She grabbed his arm, forcing him back, forcing him to look at her.

“Stoneheart Protocol Jaime,” she whispered, and she saw the words hit him, the way he stopped fighting her grip on his wrist, how he sucked in a breath, how his eyes lowered to the phaser on her hip.

“If I bring you in,” she couldn’t finish the sentence. They’d taken his hand for breaking one rule, what else would they do for going off the grid, for letting his quarry go?

“You’re supposed to kill me on sight,” he snarled at her. “You have a duty Tarth.” 

He looked her in the eye, his own anger clear in his violent green eyes. She had called them that the first morning they had woken up together, and they never changed, they stayed a dangerous green, a green you could drown in, as she had.

“I won’t,” she whispered, not hiding the crack in her voice as she looked away from him. “It’s a choice that I won’t make. But you need to come with me.”

He reached for her, his hand brushing her cheek. For that second, she could pretend they were still in love, and she could sink into his touch, just like she always would before.

_ Before _

“If you want to stop me, you’ll have to.”

He heard the click first, she thought in the seconds it happened. He heard the click of a hunter removing the safety on their weapon, and he turned toward it, the phaser at his hip already to go, firing before the hunter had a chance to kill him.

That’s what he should have done, she told herself, he should have protected himself first, but that was never his style. 

Instead, he dived into her, pinning her to the ground as the shot blasted a hole in his hip. His face was stretched tight, but he didn’t let that stop him, smothering his scream as he turned and fired on their fellow hunter.

He gasped as he turned back to her, looked down at her, trying his hardest to stay with her.

“You have to get to my ship, there’s something…” 

His voice cut out as his eyes rolled into his head and her heart stopped in her chest.

The world cut out at that moment, the world shut down to just him and her, and the shallow sounds of his breathing.

_ He’s breathing, he’s breathing, he’s still alive _

She had to get him to his ship. 

_ I promised, I promised, I swore that you would be safe, that I would keep you safe. _

She sent a silent prayer upwards for her strength at this moment as she gently pushed him off her. He wasn’t bleeding, that was the good news, but his internal injuries could be anything, and she couldn’t help him with that unless she got him to his ship.

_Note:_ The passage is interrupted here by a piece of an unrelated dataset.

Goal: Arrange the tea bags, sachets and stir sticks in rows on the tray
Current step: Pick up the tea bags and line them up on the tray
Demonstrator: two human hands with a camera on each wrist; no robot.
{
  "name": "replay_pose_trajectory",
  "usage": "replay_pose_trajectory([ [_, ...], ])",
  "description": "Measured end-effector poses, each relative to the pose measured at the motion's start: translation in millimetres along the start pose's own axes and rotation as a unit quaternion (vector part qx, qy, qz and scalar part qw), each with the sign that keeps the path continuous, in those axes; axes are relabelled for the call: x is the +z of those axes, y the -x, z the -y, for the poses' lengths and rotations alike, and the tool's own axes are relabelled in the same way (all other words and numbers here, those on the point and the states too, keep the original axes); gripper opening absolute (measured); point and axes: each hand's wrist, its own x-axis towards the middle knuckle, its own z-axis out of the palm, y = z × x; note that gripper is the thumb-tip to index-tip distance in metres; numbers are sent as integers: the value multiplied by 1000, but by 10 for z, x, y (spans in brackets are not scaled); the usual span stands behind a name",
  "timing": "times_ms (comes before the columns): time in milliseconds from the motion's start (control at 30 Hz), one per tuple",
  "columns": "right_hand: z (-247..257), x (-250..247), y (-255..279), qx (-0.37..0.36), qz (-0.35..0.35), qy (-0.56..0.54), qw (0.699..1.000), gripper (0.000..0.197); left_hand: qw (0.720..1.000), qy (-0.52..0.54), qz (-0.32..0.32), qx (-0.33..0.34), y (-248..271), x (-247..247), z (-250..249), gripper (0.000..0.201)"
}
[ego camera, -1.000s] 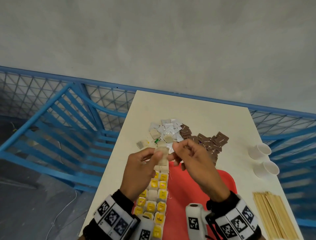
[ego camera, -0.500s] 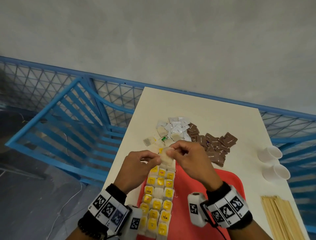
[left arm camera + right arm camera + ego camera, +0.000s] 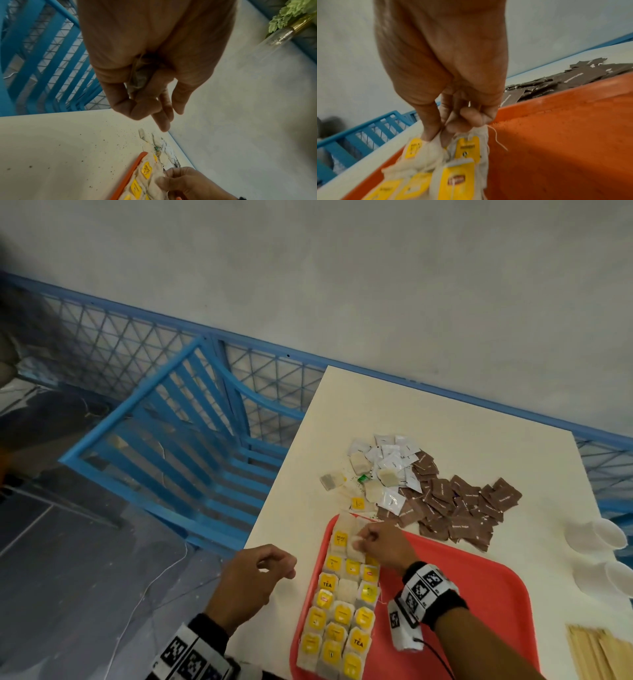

She briefly looked at the hunter who had fired at them, Trant said his jumpsuit, she knew his name, but she’d never seen him before today.

Trant’s eyes were open as he stayed still, the blast shot on his chest clearly what killed him. He must have followed her, she thought as she knelt next to Jaime. 

She put Trant out of her mind as she felt Jaime's wrist and sent out another prayer to any god available that he hadn’t changed in the months he’d been away, he still kept his ship tracker on his left wrist, the most obvious spot, but the easiest to protect. Before her first mission, he had smirked and rolled his eyes at her as she carefully tucked hers away in the inner pocket of her jumpsuit.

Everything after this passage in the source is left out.